Diminution de la production des NOx et diminution du risque de panache d’eau en sortie de cheminée (via une moindre humidité dans les fumées) ont pour heureuses conséquences: moins de risques de smog (qui est dans le cas de la combustion du gaz naturel le résultat de la combinaison panache d’eau + NOx) en même temps que les performances thermiques du cycle qui sont maximales…
Premier projet de Pompe A Vapeur d’Eau en Chine par CIEC
Au cours des 15 dernières années, la société CIEC a déployé le système PAVE dans plusieurs pays européens, principalement en France, mais aussi en Allemagne et en Italie. Les limites de NOx étant moins strictes en Europe, le système est installé en tant que mesure d’économie d’énergie.
En 2016, Beijing United Gas Engineering and Technology a obtenu un contrat d’une université de Pékin pour renouveler sa chaufferie. Il s’agissait de changer la chaufferie au charbon et d’installer un nouveau système au gaz. Il a été décidé de mettre en place le système PAVE en Chine pour la première fois.
Le système comprend deux chaudières à gaz à condensation de 5,6 MW chacune pour chauffer le campus sur environ 160 000 m2 de surface de chauffe. Le système a été dimensionné pour une capacité de 200000 m2 en prévision de futurs travaux d’agrandissement. Le réseau de distribution de chaleur est conçu pour une température de départ et de retour de 70°C/50°C. Toutes les unités terminales sont commandées par des vannes trois voies, ce qui rend la température de retour variable. Une seule des 2 chaudière est équipée pour le moment en PAVE, la seconde chaudière est équipée d’un brûleur standard à faible émission de NOx.
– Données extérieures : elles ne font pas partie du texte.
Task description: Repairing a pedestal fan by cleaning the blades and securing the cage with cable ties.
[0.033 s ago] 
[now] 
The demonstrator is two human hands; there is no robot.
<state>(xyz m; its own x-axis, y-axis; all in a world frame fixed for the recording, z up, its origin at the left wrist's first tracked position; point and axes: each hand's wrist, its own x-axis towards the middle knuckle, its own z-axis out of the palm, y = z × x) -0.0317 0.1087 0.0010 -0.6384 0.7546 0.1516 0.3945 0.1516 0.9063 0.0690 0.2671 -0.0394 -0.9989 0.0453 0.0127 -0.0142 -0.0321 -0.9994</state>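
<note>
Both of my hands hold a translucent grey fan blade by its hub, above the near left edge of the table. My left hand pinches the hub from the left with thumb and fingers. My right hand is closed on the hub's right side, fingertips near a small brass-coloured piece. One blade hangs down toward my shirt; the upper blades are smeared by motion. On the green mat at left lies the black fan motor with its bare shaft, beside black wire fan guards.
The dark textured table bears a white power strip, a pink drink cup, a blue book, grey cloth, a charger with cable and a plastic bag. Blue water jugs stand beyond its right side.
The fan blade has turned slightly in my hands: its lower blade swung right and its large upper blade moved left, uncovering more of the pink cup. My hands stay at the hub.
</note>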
Ceci permettra de faire des tests comparatifs sur la durée.
La mise en service a été faite en mars 2017, les émissions de NOx étant testées à 23 mg/Nm3 (corrigé à 3,5% d’O2), bien en deçà de la limite de 30 mg/Nm3. L’efficacité globale de la chaudière était de 107% – à une température de retour de 45 ° C et les émissions de CO étaient mesurées à 0 mg/Nm3!
Un bel avenir pour les chaudières à pompe à vapeur d’eau…
La PAVE est une technologie de combustion capable d’atteindre des émissions de NOx ultra-faibles et à des rendements considérablement élevés (109% sur le PCI) et des coûts de maintenance inférieurs aux chaudières à condensation conventionnelles. La PAVE peut être installée sur une chaudière existante sans perte significative de capacité, alors que les rénovations typiques du brûleur à faible émission de NOx peuvent la diminuer significativement. Face à un grave problème de smog, Pékin est à l’avant-garde de la lutte contre la pollution de l’air et ces actions devraient être observées par les décideurs politiques du monde entier…
On participé à l’élaboration de cet article:
Dr Gregory Zdaniuk , directeur principal de l’ingénierie, Engie China
Joël Moreau , directeur général adjoint de la CIEC
Lu Liu , ingénieur en chef adjoint chez Buget
Traduction par Christophe Martz, ingénieur et responsable éditorial du site Econologie.com
Texte d’après cette source en anglais
Pour information une PAVE de 10 MW construite par CIEC est en cours d’installation sur l’Université de Louvain en Belgique.
Elle sera mise en service courant Mars 2018.